Motorola's shares surge with unexpected profit (Update)

Motorola's shares surge with unexpected profit (AP)
FILE - In this Sept. 10, 2009 file photo, Sanjay Jha, co-CEO of Motorola and CEO of Motorola Mobile Devices, speaks at a mobile Internet conference in San Francisco. Motorola Inc. reported an unexpected quarterly profit Thursday, Oct. 29, 2009, as operating losses in its struggling mobile phone division narrowed. (AP Photo/Paul Sakuma, file)

(AP) -- The turnaround effort long sought at Motorola Inc. finally could be on track.

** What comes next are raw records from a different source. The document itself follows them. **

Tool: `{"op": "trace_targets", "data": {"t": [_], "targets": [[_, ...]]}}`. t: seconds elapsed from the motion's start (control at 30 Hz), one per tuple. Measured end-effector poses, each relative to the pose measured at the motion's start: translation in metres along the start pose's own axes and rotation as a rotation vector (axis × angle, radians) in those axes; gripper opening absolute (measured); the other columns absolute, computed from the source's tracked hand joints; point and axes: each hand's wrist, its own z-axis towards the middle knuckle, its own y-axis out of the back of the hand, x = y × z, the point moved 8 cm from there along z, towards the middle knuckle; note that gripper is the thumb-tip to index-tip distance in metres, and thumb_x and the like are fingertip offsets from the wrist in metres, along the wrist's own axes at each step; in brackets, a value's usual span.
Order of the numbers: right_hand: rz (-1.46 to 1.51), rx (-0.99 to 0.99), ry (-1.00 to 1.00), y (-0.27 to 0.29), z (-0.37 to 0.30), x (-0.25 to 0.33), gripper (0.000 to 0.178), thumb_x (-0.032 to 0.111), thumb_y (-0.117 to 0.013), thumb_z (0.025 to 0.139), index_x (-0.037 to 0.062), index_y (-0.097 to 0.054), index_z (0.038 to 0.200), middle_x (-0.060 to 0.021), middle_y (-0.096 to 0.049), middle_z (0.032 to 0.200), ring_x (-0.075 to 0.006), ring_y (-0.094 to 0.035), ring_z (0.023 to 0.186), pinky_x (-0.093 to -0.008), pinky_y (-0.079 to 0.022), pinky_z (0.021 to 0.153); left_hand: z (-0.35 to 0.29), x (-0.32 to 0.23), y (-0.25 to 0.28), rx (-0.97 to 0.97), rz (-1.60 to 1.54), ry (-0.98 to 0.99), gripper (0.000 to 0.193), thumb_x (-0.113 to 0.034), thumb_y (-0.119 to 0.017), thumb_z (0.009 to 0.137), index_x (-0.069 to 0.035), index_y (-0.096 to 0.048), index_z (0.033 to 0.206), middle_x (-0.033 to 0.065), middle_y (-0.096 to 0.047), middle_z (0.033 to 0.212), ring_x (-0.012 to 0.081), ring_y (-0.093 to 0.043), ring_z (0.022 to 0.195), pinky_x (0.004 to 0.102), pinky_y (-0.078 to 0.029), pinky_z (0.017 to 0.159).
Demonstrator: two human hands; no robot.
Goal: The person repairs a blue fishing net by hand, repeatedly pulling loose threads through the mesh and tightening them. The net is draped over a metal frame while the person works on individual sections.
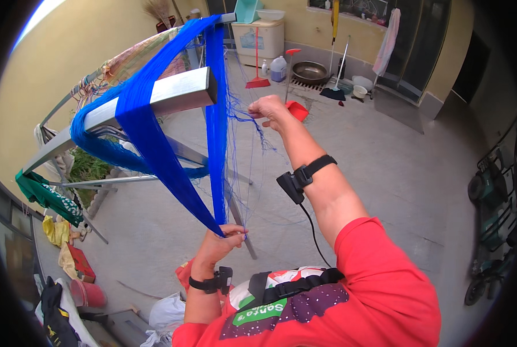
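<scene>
A wide skein of bright blue thread (166, 136) hangs over the square end of a silver metal bar and narrows to a point below. At that lower point my left hand (224, 242) is closed, its thumb and forefinger pinching the thread. My right hand (268, 111) is raised to the right of the skein, fingers closed on a wispy tangle of loose blue threads (251, 118). Fine strands run down between the two hands. A second, lighter blue hank (105, 146) loops around the bar farther left. Both forearms wear black straps.
The metal frame (183, 92) stands at left, its legs splayed on the concrete floor. Clothes hangers and a green cloth (47, 196) hang there. By the far wall are a red broom (257, 81), a dustpan (296, 110), a basin (310, 72) and a mop. A wheeled cart (493, 185) stands at right.
</scene>
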Motion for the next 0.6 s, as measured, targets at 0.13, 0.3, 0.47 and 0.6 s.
{"op": "trace_targets", "data": {"t": [0.13, 0.3, 0.47, 0.6], "targets": [[0.118, -0.018, 0.139, -0.013, 0.019, 0.029, 0.013, 0.01, -0.063, 0.072, -0.0012, -0.059, 0.077, -0.0105, -0.058, 0.073, -0.0234, -0.057, 0.072, -0.0501, -0.039, 0.08, 0.003, 0.0, -0.005, -0.032, 0.001, -0.01, 0.014, -0.002, -0.066, 0.077, 0.001, -0.068, 0.09, 0.002, -0.063, 0.073, 0.0083, -0.057, 0.063, 0.022, -0.043, 0.056], [0.336, -0.076, 0.204, -0.032, 0.033, 0.051, 0.028, 0.021, -0.069, 0.074, -0.0033, -0.06, 0.084, -0.0133, -0.061, 0.08, -0.0225, -0.061, 0.078, -0.047, -0.038, 0.091, 0.001, -0.002, -0.008, -0.076, 0.011, 0.01, 0.014, -0.003, -0.066, 0.076, 0.001, -0.067, 0.09, 0.0021, -0.063, 0.073, 0.0085, -0.058, 0.065, 0.0217, -0.043, 0.058], [0.191, -0.066, 0.273, -0.06, 0.044, 0.068, 0.018, 0.012, -0.072, 0.072, -0.0033, -0.063, 0.076, -0.0118, -0.063, 0.069, -0.0185, -0.059, 0.06, -0.0335, -0.048, 0.061, 0.002, -0.002, -0.012, -0.091, -0.023, 0.015, 0.016, -0.003, -0.067, 0.076, 0.001, -0.066, 0.091, 0.0033, -0.065, 0.077, 0.0106, -0.061, 0.07, 0.0226, -0.046, 0.063], [0.187, -0.196, 0.362, -0.049, 0.046, 0.073, 0.009, 0.001, -0.071, 0.07, -0.0008, -0.062, 0.07, -0.0079, -0.059, 0.061, -0.0161, -0.055, 0.048, -0.029, -0.045, 0.043, 0.003, -0.001, -0.008, -0.126, -0.017, -0.027, 0.015, -0.004, -0.068, 0.076, 0.002, -0.066, 0.09, 0.0041, -0.065, 0.078, 0.0117, -0.063, 0.073, 0.0231, -0.048, 0.066]]}}
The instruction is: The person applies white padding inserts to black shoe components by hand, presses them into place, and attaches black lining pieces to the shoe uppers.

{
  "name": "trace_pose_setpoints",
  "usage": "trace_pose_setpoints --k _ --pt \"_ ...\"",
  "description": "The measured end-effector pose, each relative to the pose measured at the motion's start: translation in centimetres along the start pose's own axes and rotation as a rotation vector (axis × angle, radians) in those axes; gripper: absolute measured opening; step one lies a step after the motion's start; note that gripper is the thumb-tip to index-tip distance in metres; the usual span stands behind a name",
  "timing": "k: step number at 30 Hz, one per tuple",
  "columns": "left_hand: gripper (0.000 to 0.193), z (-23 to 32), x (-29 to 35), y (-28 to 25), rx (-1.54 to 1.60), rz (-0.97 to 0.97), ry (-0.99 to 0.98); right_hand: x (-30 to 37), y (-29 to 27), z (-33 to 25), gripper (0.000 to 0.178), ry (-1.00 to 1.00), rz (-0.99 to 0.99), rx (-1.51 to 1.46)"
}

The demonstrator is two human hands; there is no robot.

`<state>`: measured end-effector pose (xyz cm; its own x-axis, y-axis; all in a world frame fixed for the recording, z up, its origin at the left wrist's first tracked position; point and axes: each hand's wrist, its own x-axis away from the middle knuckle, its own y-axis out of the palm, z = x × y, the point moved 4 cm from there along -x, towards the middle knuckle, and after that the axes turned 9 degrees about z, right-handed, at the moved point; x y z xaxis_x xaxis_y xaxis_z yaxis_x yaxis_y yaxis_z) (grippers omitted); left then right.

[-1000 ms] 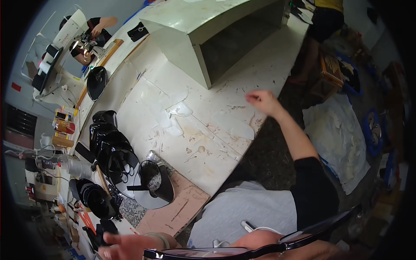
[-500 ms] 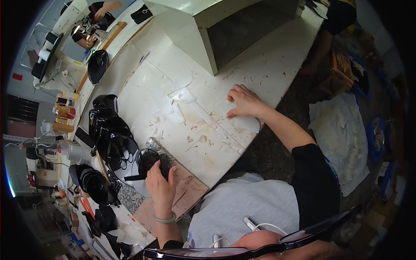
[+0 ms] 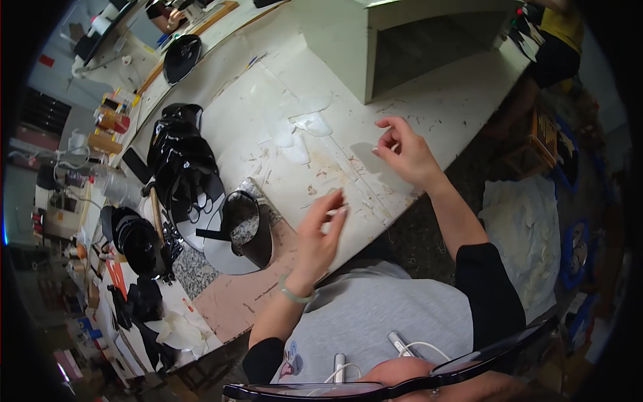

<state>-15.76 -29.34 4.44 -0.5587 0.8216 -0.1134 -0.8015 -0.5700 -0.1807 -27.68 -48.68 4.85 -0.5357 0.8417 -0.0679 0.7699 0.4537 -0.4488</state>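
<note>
My left hand (image 3: 319, 238) is raised over the table's near edge, its fingers loosely bent and the thumb apart. Nothing shows in it. To its left, a curved black piece with a pale grey flap (image 3: 236, 263), like a shoe upper, lies on a speckled slab and a pinkish board (image 3: 234, 301). My right hand (image 3: 410, 155) hovers above the table on the right, its index finger and thumb apart, also with nothing visible between them. Thin whitish pieces (image 3: 311, 124) lie farther back on the pale tabletop (image 3: 268, 171).
A row of glossy black pieces (image 3: 184, 157) runs along the left, with more black pieces (image 3: 137, 241) beyond it. A large grey-white box (image 3: 368, 63) with a dark opening stands at the back. Another person's arm (image 3: 164, 17) shows at the far left.
My left hand has let go of the black piece and moved right. My right hand has lifted off the tabletop. The view has shifted slightly.
</note>
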Motion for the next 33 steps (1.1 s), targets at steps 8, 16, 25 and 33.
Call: trace_pose_setpoints --k 8,16,25,33 --pt "0.038 -0.4 1.3 0.5 0.417 0.145 0.020 6.7 3.1 -8.4 0.030 -0.360 -0.106 -0.479" --pt "0.034 -0.2 1.6 -2.9 0.590 0.205 -0.265 5.8 8.1 -4.2 0.020 0.014 -0.435 -0.593" --pt "0.048 0.9 -5.3 -12.8 -1.257 0.157 -0.048 3.1 9.9 -2.9 0.023 0.458 -0.341 -0.988" --pt "0.027 1.1 -3.2 -10.0 0.199 0.125 -0.345 3.3 9.4 -7.1 0.029 0.283 -0.385 -0.987"
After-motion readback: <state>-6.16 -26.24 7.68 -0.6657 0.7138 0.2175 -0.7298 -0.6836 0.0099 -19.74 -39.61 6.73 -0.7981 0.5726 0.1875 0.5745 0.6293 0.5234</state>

The maker of communications equipment reported an unexpected quarterly profit Thursday as losses in its mobile phone division narrowed. The company also forecast stronger-than-anticipated earnings for last three months of the year, sending its shares up 11 percent.

Though sales continued to fall, the results marked Motorola's second straight quarterly profit after heavy losses and shrinking market share in the cell phone business. Aggressive cost cutting, including 8,000 layoffs this year, have helped bolster earnings.

Co-CEO Sanjay Jha, hired last year from Qualcomm Inc. to help reverse Motorola's slide, is banking on new phones that run by Google Inc.'s Android operating system. Two of the phones - including a device called the Droid introduced Wednesday by Verizon Wireless - will be available as the holiday shopping season arrives.

Coinciding with the release, Motorola offered an upbeat forecast for the holiday quarter. It expects adjusted earnings of 7 cents to 9 cents per share, while analysts polled by Thomson Reuters had been expecting 6 cents.

In the three-month period that ended Oct. 3, Motorola earned $12 million, or a penny per share. That compares with a loss of $397 million, or 18 cents per share, in the same quarter a year ago.

Excluding unusual items, Motorola says its earnings came to 2 cents per share. Analysts had expected a break-even quarter, according to a Thomson Reuters poll.

Investors sent Motorola's shares up 91 cents to $8.87 in midday trading.

But Motorola still has plenty of work ahead.

Jha has been moving to cut unprofitable product lines. He has refocused the company on trying to tap the quickly expanding market for mobile gadgets that offer advanced features such as e-mail and Web browsing.

With the Droid and another phone called the Cliq, offered by T-Mobile, Jha has followed through on his pledge to get two "smart" phones to market by the holidays. But it remains to seen how they can stand up to Apple's hugely popular iPhone and other devices.

Jha said he expects an uptick in mobile revenue over the last three months of the year and into 2010, when the mobile phone division should begin to break even. Sales of more profitable smart phones should drive the improvement, even as Motorola's overall volume of shipments is likely to decline.

Jha added in an interview that he plans to launch more than 20 new smart phones in 2010, most of them running Android.

Motorola has been planning for months to split the cell phone business into a separate company from the other units, which make police radios, gear for cable TV providers and other equipment. The recession delayed those plans, and the company is waiting for the economy to stabilize and sales to pick up before it goes ahead with the spinoff.

For now, sales are still suffering. Revenue fell 27 percent to $5.4 billion in the most recent quarter from $7.5 billion a year ago. Analysts were looking for revenue of $5.5 billion. The company shipped 13.6 million phones in the third quarter, compared with 14.8 million in the second.

Motorola also said it has named Edward Fitzpatrick, the company's acting chief financial officer since February, as permanent CFO. Fitzpatrick, 43, has been with the company since 2000.